_What the exercise asks_
The listing below begins with the first line you should copy; stop after the line containing "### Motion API", and drop every picture.

_Materials provided_
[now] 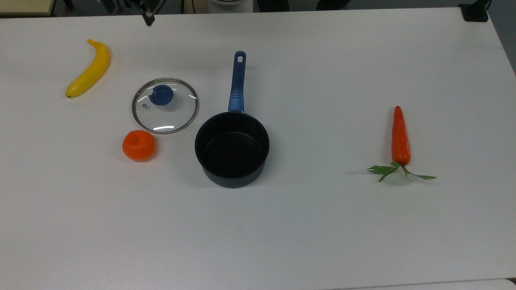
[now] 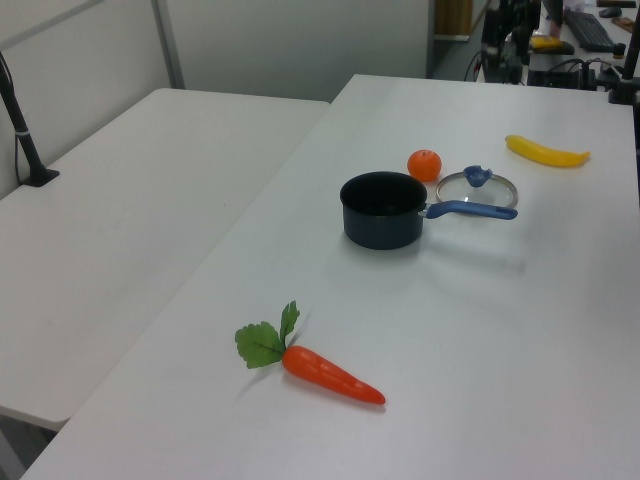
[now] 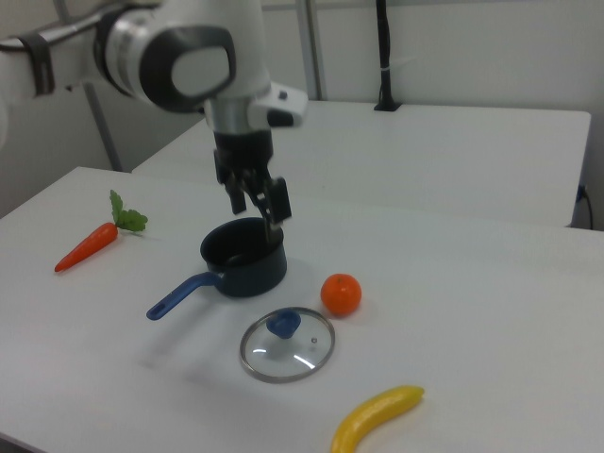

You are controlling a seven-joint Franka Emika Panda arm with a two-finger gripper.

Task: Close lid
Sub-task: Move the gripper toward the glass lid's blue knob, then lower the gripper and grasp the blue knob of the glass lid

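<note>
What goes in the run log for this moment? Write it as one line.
gripper: open, empty, in the air | lid: flat on table beside pot, not yet grasped | pot: uncovered

No text, label, brand, number or sign can be read anywhere in these views. The lid [image 1: 165, 105], the saucepan [image 1: 231, 149], the fruit and the counter [image 1: 322, 225] carry no lettering that can be made out, and the robot arm [image 3: 179, 57] in the right view bears no legible marking either.
</note>
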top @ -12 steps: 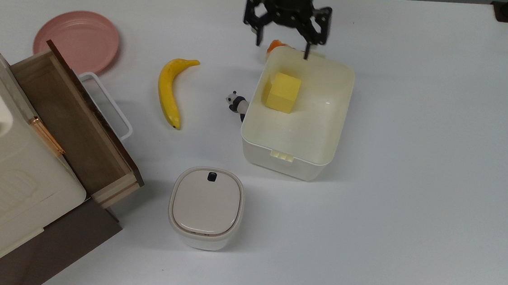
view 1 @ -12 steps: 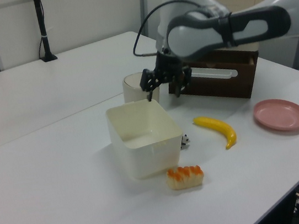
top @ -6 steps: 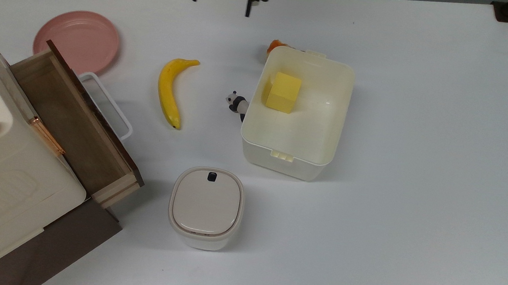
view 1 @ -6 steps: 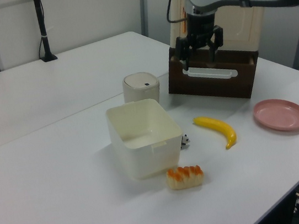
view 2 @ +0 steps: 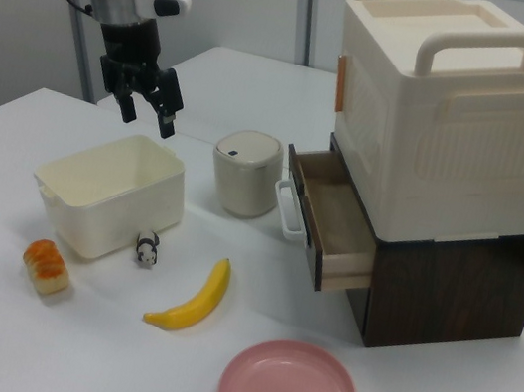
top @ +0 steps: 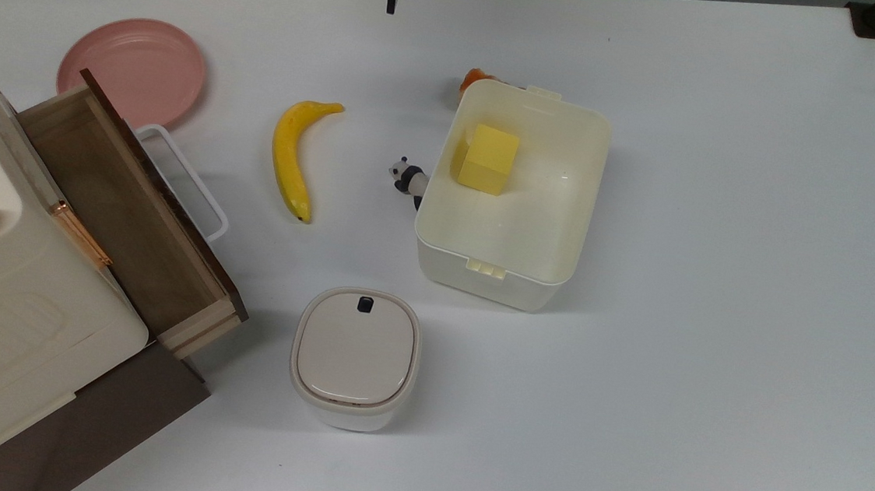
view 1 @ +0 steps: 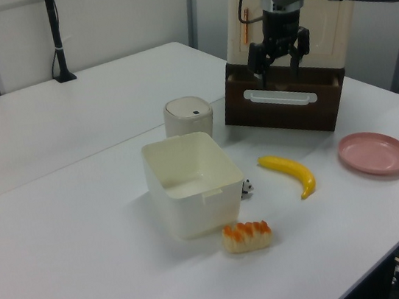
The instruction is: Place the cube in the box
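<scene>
Cube (top: 485,158) rests inside the box (top: 583,210) in the top view, against the wall nearest the top view's left, on a white worktop (top: 714,298). From the left view, the gripper (view 1: 278,53) hangs high above the wooden drawer (view 1: 285,100), jaws apart and empty. From the right view, the gripper (view 2: 148,95) is above and behind the box (view 2: 116,194), so the task looks done and the arm best keeps clear of its rim.

I see a banana (top: 291,157), pink plate (top: 133,70), small panda figure (top: 405,177), orange-topped sushi piece (view 1: 246,236), lidded container (top: 354,357) and open wooden drawer (top: 124,205) on the white counter (top: 714,298).
</scene>
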Controlling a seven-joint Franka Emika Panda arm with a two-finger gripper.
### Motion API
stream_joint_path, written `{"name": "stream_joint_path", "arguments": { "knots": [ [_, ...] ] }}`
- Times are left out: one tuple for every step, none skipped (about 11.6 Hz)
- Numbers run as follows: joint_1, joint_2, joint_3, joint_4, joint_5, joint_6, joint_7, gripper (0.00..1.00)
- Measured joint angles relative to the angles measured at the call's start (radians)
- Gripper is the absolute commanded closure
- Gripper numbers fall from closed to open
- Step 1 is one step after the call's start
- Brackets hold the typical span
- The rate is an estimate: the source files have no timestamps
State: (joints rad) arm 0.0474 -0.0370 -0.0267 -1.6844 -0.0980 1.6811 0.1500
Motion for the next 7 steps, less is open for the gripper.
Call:
{"name": "stream_joint_path", "arguments": {
  "knots": [
    [0.000, 0.004, 0.000, 0.000, 0.008, 0.000, -0.002, 0.00],
    [0.002, 0.009, 0.000, 0.000, 0.013, 0.000, -0.003, 0.00],
    [0.006, 0.020, 0.000, 0.000, 0.015, 0.000, -0.003, 0.00],
    [0.010, 0.031, 0.001, 0.000, 0.015, 0.000, -0.003, 0.00],
    [0.011, 0.038, 0.001, 0.001, 0.015, 0.000, -0.003, 0.00],
    [0.011, 0.041, 0.001, 0.002, 0.015, 0.000, -0.004, 0.00],
    [0.011, 0.041, 0.001, 0.003, 0.015, 0.000, -0.004, 0.00]
  ]
}}
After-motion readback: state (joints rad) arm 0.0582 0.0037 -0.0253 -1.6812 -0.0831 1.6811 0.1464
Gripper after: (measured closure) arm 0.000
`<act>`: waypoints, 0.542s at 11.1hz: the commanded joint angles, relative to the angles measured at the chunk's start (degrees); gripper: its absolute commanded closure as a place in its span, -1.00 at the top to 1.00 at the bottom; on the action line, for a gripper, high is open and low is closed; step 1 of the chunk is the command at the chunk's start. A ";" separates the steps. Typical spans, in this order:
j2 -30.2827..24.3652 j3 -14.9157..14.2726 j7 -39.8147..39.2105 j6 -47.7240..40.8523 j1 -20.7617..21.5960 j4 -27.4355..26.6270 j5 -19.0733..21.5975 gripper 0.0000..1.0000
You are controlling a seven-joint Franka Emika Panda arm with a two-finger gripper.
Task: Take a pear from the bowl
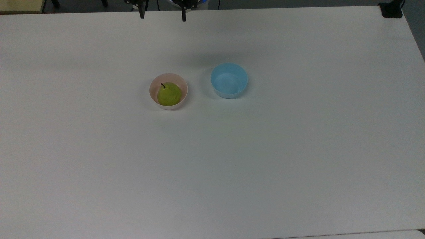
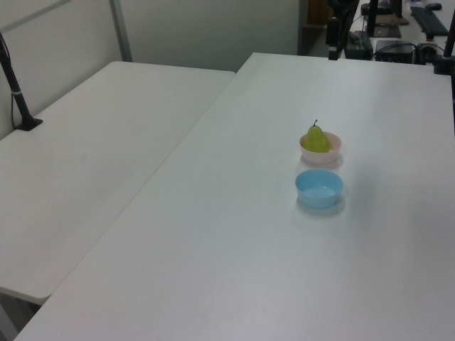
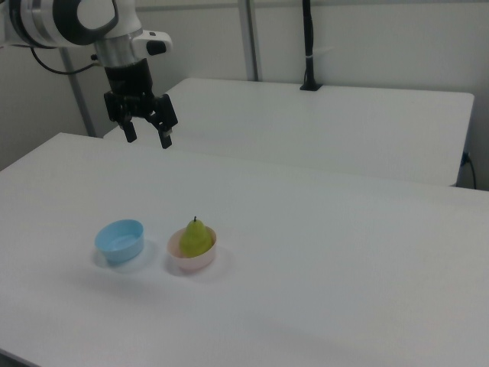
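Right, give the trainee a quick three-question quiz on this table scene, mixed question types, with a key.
1. True or false: the pear sits in the blue bowl.
2. Multiple choice: the end effector is A) shut on the pear, B) open and raised above the table, away from both bowls, C) resting inside the pink bowl.
3. Fill in: in the top view, the blue bowl stands to the ____ of the pink bowl.

Key: 1 false; 2 B; 3 right.
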 commanded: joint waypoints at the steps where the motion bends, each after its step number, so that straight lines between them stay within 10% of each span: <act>1: -1.11 -0.91 1.05 -1.67 0.66 0.14 0.83 1.00; 6: -1.11 -0.91 1.05 -1.41 0.49 0.14 0.83 1.00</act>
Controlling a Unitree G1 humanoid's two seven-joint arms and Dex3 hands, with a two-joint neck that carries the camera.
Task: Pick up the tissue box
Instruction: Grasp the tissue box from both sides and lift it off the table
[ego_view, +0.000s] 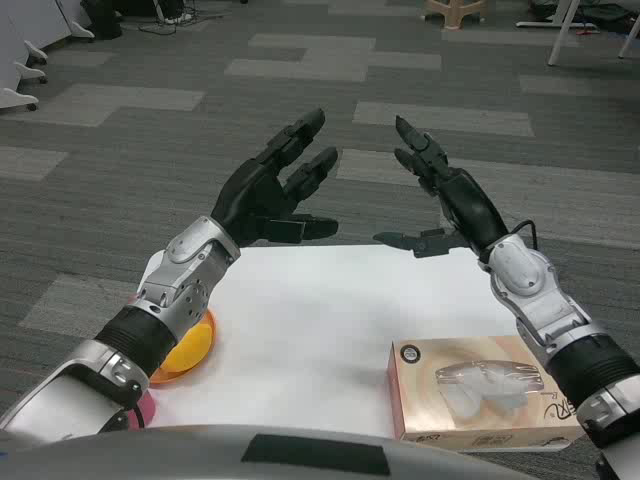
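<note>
Both my left hand (268, 190) and right hand (440, 190) hang above the table's far edge, fingers spread, holding nothing. The tissue box (485, 390) lies flat at the white table's (310, 330) near right corner, under my right forearm. I'd draw the hands back and down to flank its short ends, then squeeze evenly.

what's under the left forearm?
An orange dish on the white table pokes out from beneath the left forearm, with something pink nearby. The forearm covers the rest of both.
</note>
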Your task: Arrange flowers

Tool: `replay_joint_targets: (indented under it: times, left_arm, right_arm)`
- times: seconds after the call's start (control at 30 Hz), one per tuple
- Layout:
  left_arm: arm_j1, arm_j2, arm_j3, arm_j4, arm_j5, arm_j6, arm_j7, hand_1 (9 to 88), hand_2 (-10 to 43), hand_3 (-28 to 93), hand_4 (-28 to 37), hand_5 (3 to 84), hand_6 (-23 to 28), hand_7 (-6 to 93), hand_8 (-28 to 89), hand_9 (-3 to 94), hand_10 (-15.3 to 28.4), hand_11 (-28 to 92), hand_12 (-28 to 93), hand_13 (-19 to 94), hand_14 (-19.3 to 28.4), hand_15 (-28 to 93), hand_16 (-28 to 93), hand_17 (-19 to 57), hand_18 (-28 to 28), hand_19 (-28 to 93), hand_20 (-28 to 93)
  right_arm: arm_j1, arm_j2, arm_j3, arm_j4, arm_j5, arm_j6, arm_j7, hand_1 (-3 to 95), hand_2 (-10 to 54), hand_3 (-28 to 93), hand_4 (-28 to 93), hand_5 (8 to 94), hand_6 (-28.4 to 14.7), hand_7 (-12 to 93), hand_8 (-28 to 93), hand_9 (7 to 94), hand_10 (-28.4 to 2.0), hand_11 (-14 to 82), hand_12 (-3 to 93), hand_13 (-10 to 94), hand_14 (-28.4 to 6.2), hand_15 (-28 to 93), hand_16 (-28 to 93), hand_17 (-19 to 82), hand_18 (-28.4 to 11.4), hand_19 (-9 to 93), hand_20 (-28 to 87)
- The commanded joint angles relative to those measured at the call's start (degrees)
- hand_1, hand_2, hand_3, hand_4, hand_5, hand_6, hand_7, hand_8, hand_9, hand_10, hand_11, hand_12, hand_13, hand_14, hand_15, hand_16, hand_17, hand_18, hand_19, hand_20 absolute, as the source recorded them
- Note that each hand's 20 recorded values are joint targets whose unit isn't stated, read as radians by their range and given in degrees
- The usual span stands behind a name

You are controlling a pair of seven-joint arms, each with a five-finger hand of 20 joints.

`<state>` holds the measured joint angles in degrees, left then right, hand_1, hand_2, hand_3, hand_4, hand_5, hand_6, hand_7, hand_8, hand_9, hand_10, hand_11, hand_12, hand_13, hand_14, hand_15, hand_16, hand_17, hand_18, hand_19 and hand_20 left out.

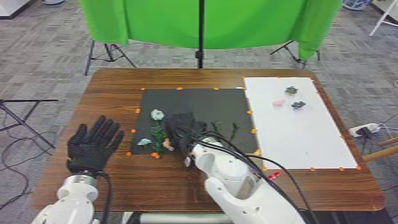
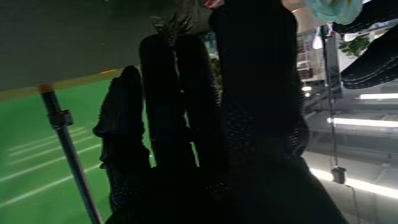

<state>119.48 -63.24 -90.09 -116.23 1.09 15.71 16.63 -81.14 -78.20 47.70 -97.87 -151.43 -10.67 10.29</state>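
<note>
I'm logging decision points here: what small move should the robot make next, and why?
Probably ease the right robot hand slightly left toward the upper pale flower: it lies close beside, while the pink blossom is farther off.

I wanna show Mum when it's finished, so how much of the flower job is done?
Two pale flowers are already on the dark mat, so some looks done. The right hand is over the mat near green stems; I can't tell if it holds anything. Three small blooms on the white sheet are probably left.
</note>
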Motion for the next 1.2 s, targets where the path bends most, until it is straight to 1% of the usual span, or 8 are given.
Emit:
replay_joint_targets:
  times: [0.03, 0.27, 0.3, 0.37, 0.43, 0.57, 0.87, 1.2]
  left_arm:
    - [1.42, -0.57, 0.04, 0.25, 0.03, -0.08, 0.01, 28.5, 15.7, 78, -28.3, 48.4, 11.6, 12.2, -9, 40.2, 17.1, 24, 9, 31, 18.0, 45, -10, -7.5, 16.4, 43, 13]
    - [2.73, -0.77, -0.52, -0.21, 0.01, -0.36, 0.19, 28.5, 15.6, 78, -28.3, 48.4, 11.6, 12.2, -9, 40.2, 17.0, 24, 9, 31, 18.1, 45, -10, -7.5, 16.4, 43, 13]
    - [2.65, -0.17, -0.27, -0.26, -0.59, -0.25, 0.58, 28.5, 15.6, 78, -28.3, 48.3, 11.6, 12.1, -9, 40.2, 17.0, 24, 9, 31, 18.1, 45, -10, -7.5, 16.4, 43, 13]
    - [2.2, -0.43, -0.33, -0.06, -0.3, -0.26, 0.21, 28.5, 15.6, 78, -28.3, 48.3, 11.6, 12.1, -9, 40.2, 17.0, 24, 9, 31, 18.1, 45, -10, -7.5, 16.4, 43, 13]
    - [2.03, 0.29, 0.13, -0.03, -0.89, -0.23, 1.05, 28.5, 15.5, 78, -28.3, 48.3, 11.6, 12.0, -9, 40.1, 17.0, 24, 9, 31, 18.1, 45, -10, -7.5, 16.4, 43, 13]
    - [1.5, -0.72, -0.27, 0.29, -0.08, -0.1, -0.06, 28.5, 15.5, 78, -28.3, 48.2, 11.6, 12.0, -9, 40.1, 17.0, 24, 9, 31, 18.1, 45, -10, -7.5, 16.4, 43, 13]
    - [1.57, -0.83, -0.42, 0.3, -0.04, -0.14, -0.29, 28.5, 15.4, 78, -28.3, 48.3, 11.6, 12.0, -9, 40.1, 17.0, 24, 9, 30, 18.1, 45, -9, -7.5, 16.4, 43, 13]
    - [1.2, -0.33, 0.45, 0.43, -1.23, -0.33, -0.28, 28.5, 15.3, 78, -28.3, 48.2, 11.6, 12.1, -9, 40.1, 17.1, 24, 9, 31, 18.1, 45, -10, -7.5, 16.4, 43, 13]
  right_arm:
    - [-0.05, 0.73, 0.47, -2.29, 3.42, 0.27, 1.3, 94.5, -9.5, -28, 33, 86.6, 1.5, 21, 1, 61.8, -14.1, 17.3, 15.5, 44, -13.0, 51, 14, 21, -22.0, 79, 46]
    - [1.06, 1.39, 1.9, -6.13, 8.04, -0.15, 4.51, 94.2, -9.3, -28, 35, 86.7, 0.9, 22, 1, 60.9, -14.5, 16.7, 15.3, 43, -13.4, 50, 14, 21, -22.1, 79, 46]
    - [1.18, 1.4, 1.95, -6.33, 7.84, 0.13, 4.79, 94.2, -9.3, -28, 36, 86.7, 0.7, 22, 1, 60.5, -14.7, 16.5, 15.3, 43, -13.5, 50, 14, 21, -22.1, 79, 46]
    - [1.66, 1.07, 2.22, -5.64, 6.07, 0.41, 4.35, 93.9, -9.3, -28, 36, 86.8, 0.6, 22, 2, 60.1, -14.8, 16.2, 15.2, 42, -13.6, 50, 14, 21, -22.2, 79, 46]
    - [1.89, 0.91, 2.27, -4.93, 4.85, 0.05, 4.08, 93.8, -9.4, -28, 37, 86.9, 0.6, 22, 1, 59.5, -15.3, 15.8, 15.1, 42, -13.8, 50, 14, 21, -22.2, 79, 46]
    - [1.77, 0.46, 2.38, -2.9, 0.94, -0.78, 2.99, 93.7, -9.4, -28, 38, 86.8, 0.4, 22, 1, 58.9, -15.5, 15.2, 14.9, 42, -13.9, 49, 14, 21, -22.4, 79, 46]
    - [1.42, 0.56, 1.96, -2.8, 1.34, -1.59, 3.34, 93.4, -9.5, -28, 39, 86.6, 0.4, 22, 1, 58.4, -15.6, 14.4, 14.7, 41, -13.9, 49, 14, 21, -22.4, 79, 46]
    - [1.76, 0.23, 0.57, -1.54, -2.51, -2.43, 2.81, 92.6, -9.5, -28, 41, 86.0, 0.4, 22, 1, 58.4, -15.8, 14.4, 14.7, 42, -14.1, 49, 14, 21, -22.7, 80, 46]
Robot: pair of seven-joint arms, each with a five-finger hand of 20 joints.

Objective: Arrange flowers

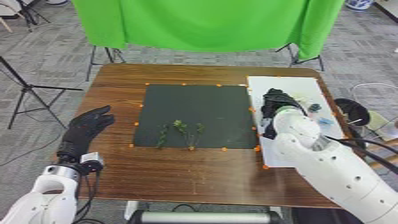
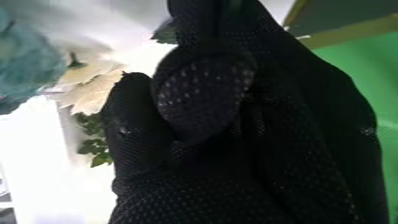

_Solution to this task_
[now] 
[now] 
[now] 

You are controlling a seven-joint Franka Emika Panda arm with a two-finger gripper.

Task: Close lid
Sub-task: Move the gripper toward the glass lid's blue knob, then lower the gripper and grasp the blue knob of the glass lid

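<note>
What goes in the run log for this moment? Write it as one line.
gripper: open, empty, in the air | lid: flat on table beside pot, not yet grasped | pot: uncovered

No text, label, brand, number or sign can be read anywhere in these views. The lid [image 1: 165, 105], the saucepan [image 1: 231, 149], the fruit and the counter [image 1: 322, 225] carry no lettering that can be made out, and the robot arm [image 3: 179, 57] in the right view bears no legible marking either.
</note>
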top @ -12 steps: 
view 1 @ -12 steps: 
top @ -6 steps: 
view 1 @ -6 steps: 
view 2 @ +0 steps: 
top @ +0 steps: 
view 1 @ +0 steps: 
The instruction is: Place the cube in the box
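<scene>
Cube (top: 485,158) rests inside the box (top: 583,210) in the top view, against the wall nearest the top view's left, on a white worktop (top: 714,298). From the left view, the gripper (view 1: 278,53) hangs high above the wooden drawer (view 1: 285,100), jaws apart and empty. From the right view, the gripper (view 2: 148,95) is above and behind the box (view 2: 116,194), so the task looks done and the arm best keeps clear of its rim.

I see a banana (top: 291,157), pink plate (top: 133,70), small panda figure (top: 405,177), orange-topped sushi piece (view 1: 246,236), lidded container (top: 354,357) and open wooden drawer (top: 124,205) on the white counter (top: 714,298).
</scene>
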Controlling a seven-joint Franka Emika Panda arm with a two-finger gripper.
### Motion API

Besides this answer, nothing more is needed.